- _Task directions_: Would you set down every line of the data below exactly as it reads?
-------
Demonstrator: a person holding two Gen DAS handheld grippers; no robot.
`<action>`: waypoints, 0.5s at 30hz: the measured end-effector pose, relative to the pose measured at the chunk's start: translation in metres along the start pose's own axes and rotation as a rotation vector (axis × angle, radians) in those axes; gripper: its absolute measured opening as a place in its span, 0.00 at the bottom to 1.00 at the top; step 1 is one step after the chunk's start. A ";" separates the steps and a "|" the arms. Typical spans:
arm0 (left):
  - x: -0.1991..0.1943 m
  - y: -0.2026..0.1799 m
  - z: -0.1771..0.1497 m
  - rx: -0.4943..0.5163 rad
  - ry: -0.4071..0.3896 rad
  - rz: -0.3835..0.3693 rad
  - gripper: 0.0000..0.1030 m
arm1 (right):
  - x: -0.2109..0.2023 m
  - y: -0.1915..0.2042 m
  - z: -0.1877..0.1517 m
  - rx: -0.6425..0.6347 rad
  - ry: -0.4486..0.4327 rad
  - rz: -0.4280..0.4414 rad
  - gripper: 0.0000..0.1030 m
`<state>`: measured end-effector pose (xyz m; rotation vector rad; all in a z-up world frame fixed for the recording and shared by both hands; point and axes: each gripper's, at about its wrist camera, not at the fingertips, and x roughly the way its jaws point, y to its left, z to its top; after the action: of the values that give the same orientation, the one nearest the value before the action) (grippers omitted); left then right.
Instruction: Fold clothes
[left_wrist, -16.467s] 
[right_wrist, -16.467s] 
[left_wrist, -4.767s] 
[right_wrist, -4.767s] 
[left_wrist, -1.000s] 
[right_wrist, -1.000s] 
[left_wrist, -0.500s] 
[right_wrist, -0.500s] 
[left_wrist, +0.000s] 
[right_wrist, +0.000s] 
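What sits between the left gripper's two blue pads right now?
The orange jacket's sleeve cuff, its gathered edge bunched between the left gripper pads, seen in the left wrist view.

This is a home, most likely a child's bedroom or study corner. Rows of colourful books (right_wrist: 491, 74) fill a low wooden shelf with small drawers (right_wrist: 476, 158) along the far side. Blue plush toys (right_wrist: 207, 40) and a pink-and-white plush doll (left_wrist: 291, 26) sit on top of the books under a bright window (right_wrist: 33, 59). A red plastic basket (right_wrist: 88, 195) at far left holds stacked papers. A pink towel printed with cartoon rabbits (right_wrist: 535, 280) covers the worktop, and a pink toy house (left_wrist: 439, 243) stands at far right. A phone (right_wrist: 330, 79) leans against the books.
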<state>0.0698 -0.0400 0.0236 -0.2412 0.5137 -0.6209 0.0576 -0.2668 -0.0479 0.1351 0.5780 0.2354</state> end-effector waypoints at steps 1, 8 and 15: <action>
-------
- _Result of the task_:
Demonstrator: a person holding two Gen DAS handheld grippers; no robot.
`<action>`: waypoints, 0.5s at 30hz: the measured end-effector pose, relative to the pose measured at the chunk's start: translation in metres along the start pose's own axes and rotation as a rotation vector (axis × angle, radians) in those axes; gripper: its absolute measured opening as a place in its span, 0.00 at the bottom to 1.00 at the top; step 1 is one step after the chunk's start. A ";" separates the steps and a "|" the arms. Typical spans:
arm0 (left):
  - x: -0.1991..0.1943 m
  - y: -0.2026..0.1799 m
  - z: -0.1771..0.1497 m
  - rx: -0.4943..0.5163 rad
  - ry: -0.4071..0.3896 rad
  - rz: -0.3835..0.3693 rad
  - gripper: 0.0000..0.1030 m
arm1 (right):
  - x: -0.2109..0.2023 m
  - y: -0.1915..0.2042 m
  - z: -0.1877..0.1517 m
  - rx: -0.6425..0.6347 rad
  - ry: -0.4486..0.4327 rad
  - rz: -0.4280..0.4414 rad
  - gripper: 0.0000..0.1030 m
`<state>`: measured end-effector pose (xyz m; rotation vector rad; all in a z-up world frame fixed for the recording and shared by both hands; point and axes: each gripper's, at about its wrist camera, not at the fingertips, and x roughly the way its jaws point, y to its left, z to its top; after the action: of the values that give the same orientation, the one nearest the value before the action) (grippers omitted); left then right.
Instruction: Fold clothes
[left_wrist, -16.467s] 
[right_wrist, -16.467s] 
[left_wrist, -4.767s] 
[right_wrist, -4.767s] 
[left_wrist, -1.000s] 
[right_wrist, -1.000s] 
[left_wrist, -0.500s] 
[right_wrist, -0.500s] 
[left_wrist, +0.000s] 
[right_wrist, +0.000s] 
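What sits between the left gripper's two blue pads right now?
The orange jacket's sleeve cuff, its gathered edge bunched between the left gripper pads, seen in the left wrist view.

This is a home, most likely a child's bedroom or study corner. Rows of colourful books (right_wrist: 491, 74) fill a low wooden shelf with small drawers (right_wrist: 476, 158) along the far side. Blue plush toys (right_wrist: 207, 40) and a pink-and-white plush doll (left_wrist: 291, 26) sit on top of the books under a bright window (right_wrist: 33, 59). A red plastic basket (right_wrist: 88, 195) at far left holds stacked papers. A pink towel printed with cartoon rabbits (right_wrist: 535, 280) covers the worktop, and a pink toy house (left_wrist: 439, 243) stands at far right. A phone (right_wrist: 330, 79) leans against the books.
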<state>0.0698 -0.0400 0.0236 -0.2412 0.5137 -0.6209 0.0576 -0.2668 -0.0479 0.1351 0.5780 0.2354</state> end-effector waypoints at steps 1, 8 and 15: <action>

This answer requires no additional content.